Honestly. If you ditched the vocals, you might actually have a pretty good album.

Agreed. A few of the tracks I actually hope they try in their set next time they tour (as long as Lou is NOT anywhere near the venue).

Lou Reed slams down a fifth of tequila and records himself reciting some poetic musings he scribbled down on a notepad twenty years ago. Metallica are jamming aimlessly in the background. Sometimes James atonally mimics what Lou is reciting, by howling like an injured doberman. Lars tepidly beats out a rhythm in between texting his stockbroker and consulting his interior decorator regarding some renovations to his private art gallery. Kirk is testing out a new effects pedal and is practising his scales.
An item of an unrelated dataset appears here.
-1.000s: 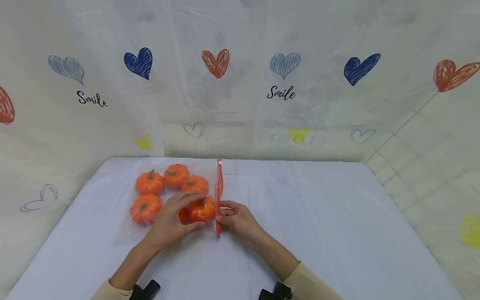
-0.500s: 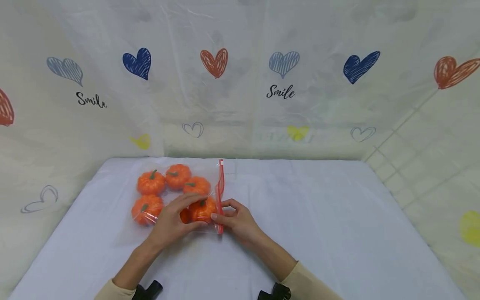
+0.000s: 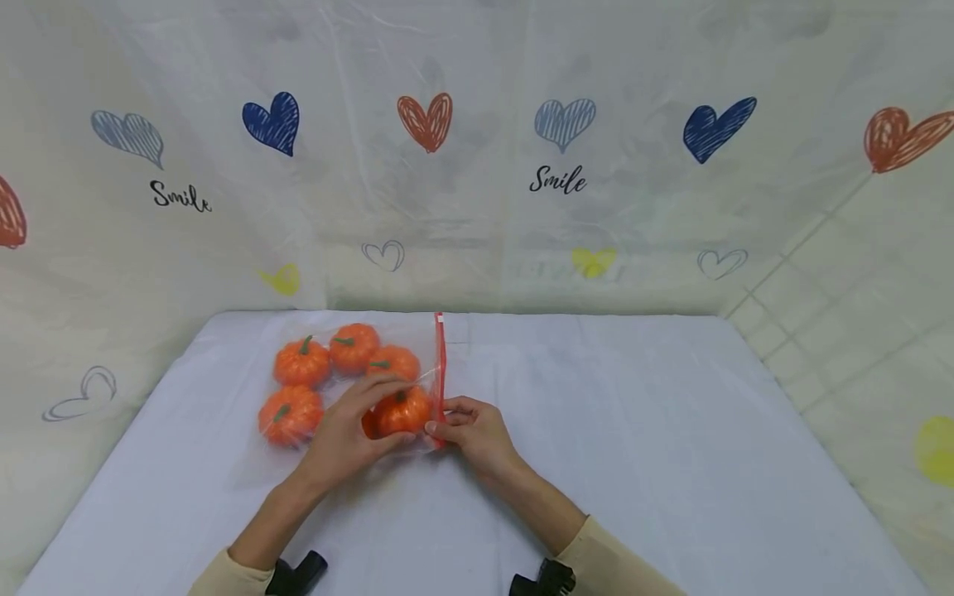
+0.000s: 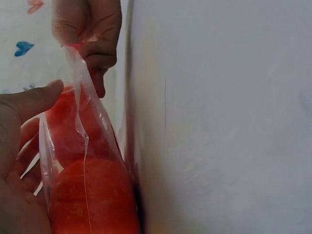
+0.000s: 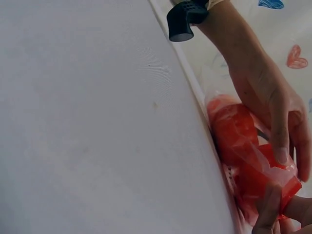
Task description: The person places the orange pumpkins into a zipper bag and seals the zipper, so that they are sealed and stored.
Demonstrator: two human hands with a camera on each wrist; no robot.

They called the project Lulu and decided to release it because they’re Metallica and they “take risks”. Also their fans are stupid and will buy anything.

The end.

The negative response is almost unanimous, maybe. And if these are things Lou wrote back in the day, I’ll assume it’s the heroin talking. He sounds like one of those incoherent crazy old-timers who the kids are afraid of. This guy though, is mumbling about a “colored man’s dick” though. [i]

Morbid Angel can rest soundly in the knowledge that they no longer hold the distinction of worst metal album of 2011.

Their techno laced misguided abortion has been soundly trumped by Lou’s bewildering arthouse rants and James and co’s faxed in, tension and dynamics free riff fest.

Just as long as Chris Cornell doesn’t release another dance album between now and Christmas.

All of these abortions are like the 4 Horsemen of the Apocalypse, setting the stage for the return of MINISTRY.

Just listening to “LULU” for the first time, opinions will be highly and undersatndably polarized, but I think it’s an incredible record.

Just listening to “LULU” for the first time, opinions will be highly and undersatndably polarized, but I think it’s an incredible record.

Altogether? Musically, it’s alright. Some of it pretty nice (musically). Lou Reed ruins it for me. Hetfield has moments, but I do without as well. And that’s after actually listening to it a few times ‘trying’ to get it. Musically, though, I’ll give it credit. But because of the vocals, I consider it a terrible album. The lyrics don’t even work. Lou Reed needs to hang it up, I think. Metallica, on the other hand, might still actually have a trick or two up their sleeves though.

If Reed had just written the lyrics and let Hetfield sing them all, or if he’d just stuck to a few spoken word parts, maybe…

But man, he sounds bad. He sounds like Johnny Cash did towards the end, except that Cash could stay in key.

people get old and sound old, it doesn’t mean you get irrelevant, I think you have to accept the way lou Reed sounds, it’s pretty ugly, but pretty amazing

I get what you’re saying, Chris. And in some cases such inevitable oldness can add a richness and level of soulfulness that is really special and unique (the last CASH records are a great example).

I think the Lou Reed stuff doesn’t piss me off so much because of the sonic quality of his voice or the particular sound and tone, but that it just comes across as really lazy. Like he’s just spitting out whatever comes to his head and he’s not even trying to sound decent. The rhythms and cadence are all jacked and he doesn’t seem to be making any effort to blend his vocals with the music in any sort of relevant key or anything.

I think if this record had been done with Iggy Pop instead of Lou Reed it would have been a really special album. But, like other posters have noted, Lou Reed really ruins it for me.